CoursesFluxBeginner

Sources: GitRepository & more

Where desired state comes from.

Advanced12 min · lesson 3 of 12

The source-controller is where desired state enters Flux. A source is a CRD describing where to fetch from and how often, and the controller pulls it, verifies it, and makes it available to the reconcilers as an artifact. The main source is GitRepository (a repo, a branch/tag/semver ref, an interval), but Flux also supports HelmRepository (chart repos), OCIRepository (manifests or charts as OCI artifacts), and Bucket (S3-compatible). Separating fetching from applying is central to the toolkit design.

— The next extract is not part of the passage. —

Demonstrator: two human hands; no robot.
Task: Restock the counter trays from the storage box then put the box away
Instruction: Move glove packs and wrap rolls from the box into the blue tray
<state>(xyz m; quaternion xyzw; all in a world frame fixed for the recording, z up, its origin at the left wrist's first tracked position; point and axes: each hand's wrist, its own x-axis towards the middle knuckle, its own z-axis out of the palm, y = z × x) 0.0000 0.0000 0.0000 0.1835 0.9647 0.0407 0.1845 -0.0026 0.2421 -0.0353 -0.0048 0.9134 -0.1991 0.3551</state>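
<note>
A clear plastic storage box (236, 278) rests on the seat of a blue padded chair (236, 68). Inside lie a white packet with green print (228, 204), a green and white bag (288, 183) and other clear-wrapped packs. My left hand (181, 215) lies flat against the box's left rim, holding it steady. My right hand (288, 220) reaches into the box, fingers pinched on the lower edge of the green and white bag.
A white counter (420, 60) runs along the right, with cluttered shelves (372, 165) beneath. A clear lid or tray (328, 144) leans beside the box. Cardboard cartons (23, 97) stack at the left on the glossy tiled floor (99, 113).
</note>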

SOURCE INGESTION & VERIFICATION
1Define source
GitRepository: url, ref, interval
2Fetch on interval
source-controller pulls the revision
3Verify signature
GPG/sigstore commit or Cosign; refuse if bad
4Publish artifact
made available to the reconcilers
Verification happens at ingestion, so tampered or unsigned content never reaches the reconcilers.
gitrepository.yaml
apiVersion: source.toolkit.fluxcd.io/v1
kind: GitRepository
metadata: { name: payments, namespace: flux-system }
spec:
interval: 1m
url: https://git.acme.internal/apps/payments.git
ref:
tag: v1.4.0 # or branch:, or semver: ">=1.4.0"
secretRef: { name: git-credentials }

Verification at the source

A powerful property: the source-controller can verify what it fetches before anything is applied. For Git, it can check GPG/sigstore commit signatures against a set of trusted keys and refuse an unsigned or wrongly-signed revision. For OCI sources, it can verify Cosign signatures. This means supply-chain verification happens at ingestion — a tampered or unsigned source never reaches the reconcilers — which is one of Flux’s strongest security features.

gitrepository verify
spec:
ref: { branch: main }
verify:
mode: HEAD
secretRef: { name: flux-gpg-keys } # trusted public keys
# Flux refuses to reconcile a revision whose commit signature does not verify
A source without verification trusts whatever it pulls
By default a GitRepository trusts the branch/tag it points at, so whoever can push there controls what Flux applies. Turn on source verification (signed-commit or OCI Cosign verification) for anything sensitive so Flux only reconciles content signed by trusted identities. Verification at the source is available and cheap; not using it means the Git host and network path are fully trusted by default.